Jason R., Iowa: Three Boxes

Three Boxes


Dark desolate walls, old prison, charming on the outside, Manicured lawns, flower gardens, all a deception. Inside jam-packed with hate and aggression, dreams disintegrate and fade out. These oppressive walls, suppress hope, chew it up spit back futility, dying souls inside. Locked in my cage, iron bars as doors, I gaze through bars to see outside my cage, witness beautiful small-town Iowa, intimate penitentiary sits inside the town. I am forced to witness others’ lives, playing with children, mowing the lawn, Sunday dinners with the family, the smell of barbeque on warm summer days. Convicts did not exist, townspeople tuned us out, imprisoned their minds, refused to acknowledge our faces, pretended six-story limestone cell houses did not exist, in their town, dominating the skyline, our lives remained inside the penitentiary, never leaving, even after I left, those sights mocked me, tortured my soul daily. Early one crisp spring morning, a correctional officer threw three small boxes, in front of my cage and said, “Ross pack your shit you’re transferring.” My heart beat fast, a tear fell from my eye.
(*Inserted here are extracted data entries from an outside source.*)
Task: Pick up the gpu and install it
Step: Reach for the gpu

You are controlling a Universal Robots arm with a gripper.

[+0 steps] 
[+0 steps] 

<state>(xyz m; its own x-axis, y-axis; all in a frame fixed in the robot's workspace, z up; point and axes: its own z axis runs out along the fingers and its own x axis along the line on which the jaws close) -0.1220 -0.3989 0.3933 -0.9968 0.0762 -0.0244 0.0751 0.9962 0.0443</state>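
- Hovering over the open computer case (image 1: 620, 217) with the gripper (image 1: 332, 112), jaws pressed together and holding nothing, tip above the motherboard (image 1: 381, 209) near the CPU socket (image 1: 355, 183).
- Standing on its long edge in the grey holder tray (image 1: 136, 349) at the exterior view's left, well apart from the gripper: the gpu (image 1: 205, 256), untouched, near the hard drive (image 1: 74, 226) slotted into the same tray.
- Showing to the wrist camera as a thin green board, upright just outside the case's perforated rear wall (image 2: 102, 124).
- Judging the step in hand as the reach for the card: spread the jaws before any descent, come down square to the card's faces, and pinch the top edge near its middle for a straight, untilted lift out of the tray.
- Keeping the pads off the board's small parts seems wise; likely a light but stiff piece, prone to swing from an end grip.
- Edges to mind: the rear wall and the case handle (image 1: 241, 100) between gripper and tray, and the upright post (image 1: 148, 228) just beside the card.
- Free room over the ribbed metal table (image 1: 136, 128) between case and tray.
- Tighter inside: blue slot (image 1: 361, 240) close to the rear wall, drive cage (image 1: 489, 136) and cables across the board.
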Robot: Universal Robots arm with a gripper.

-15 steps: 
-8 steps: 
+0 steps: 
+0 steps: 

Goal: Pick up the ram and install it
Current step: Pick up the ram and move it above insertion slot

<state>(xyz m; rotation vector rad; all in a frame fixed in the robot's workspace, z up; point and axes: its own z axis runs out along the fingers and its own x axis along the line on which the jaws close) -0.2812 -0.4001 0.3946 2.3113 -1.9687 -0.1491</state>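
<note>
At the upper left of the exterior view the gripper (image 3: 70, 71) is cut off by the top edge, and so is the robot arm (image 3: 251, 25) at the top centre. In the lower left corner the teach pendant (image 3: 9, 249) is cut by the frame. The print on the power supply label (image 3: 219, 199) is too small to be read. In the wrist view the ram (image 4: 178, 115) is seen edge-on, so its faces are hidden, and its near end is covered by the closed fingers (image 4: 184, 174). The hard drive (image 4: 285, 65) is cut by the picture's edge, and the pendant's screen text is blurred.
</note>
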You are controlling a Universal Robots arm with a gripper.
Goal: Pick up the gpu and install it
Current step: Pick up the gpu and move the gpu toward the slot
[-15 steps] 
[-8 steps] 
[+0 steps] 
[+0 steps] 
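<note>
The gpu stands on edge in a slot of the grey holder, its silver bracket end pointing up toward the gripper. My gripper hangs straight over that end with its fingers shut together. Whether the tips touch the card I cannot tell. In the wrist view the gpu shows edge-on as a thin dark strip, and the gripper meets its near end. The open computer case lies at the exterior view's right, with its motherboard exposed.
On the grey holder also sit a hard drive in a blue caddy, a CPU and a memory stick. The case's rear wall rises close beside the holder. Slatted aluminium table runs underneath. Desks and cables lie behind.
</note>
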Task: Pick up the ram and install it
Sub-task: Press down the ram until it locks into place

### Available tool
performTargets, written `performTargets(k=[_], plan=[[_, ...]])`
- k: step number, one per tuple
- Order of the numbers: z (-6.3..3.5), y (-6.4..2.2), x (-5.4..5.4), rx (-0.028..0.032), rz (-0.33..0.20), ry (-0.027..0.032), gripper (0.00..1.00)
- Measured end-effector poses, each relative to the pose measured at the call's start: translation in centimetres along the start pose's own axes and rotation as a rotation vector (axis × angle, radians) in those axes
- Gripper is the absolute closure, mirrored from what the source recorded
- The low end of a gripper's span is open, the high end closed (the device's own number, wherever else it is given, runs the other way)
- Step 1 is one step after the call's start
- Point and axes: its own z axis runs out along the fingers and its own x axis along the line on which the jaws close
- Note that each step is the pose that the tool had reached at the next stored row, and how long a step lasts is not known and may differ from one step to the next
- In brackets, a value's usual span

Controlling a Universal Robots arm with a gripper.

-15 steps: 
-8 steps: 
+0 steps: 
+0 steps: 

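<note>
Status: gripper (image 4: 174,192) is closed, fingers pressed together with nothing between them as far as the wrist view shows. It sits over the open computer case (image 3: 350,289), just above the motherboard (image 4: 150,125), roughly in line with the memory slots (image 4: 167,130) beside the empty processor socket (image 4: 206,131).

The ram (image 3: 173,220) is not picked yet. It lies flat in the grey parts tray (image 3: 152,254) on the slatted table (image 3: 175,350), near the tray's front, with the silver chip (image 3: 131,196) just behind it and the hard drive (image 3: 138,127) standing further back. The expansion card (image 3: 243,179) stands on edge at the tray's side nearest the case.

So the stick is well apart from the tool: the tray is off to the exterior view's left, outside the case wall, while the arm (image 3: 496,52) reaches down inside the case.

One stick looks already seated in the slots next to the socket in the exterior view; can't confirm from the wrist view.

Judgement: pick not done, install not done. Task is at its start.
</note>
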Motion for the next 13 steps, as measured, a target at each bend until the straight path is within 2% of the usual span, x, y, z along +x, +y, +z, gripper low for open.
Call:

I have been in the penitentiary for seventeen years, what do I keep? What’s not box worthy? What must be thrown away in the trash, at the bottom of the stairs, as if personal objects never existed, birthday cards, letters from family, pictures, never appreciated again. What of my brothers still sleeping, that peaceful slumber, you know, the only time a convict exists free. As the bus pulled away from the faded walls of the penitentiary, I thought of my brothers, who would never leave, who one day would never wake up and finally be at peace. I left the penitentiary that day, but my soul stuck to the black grimy walls, that turn darker every year. The walls of oppression always grab you, hold you, and choke hope, out of you. No one escapes these walls unchanged.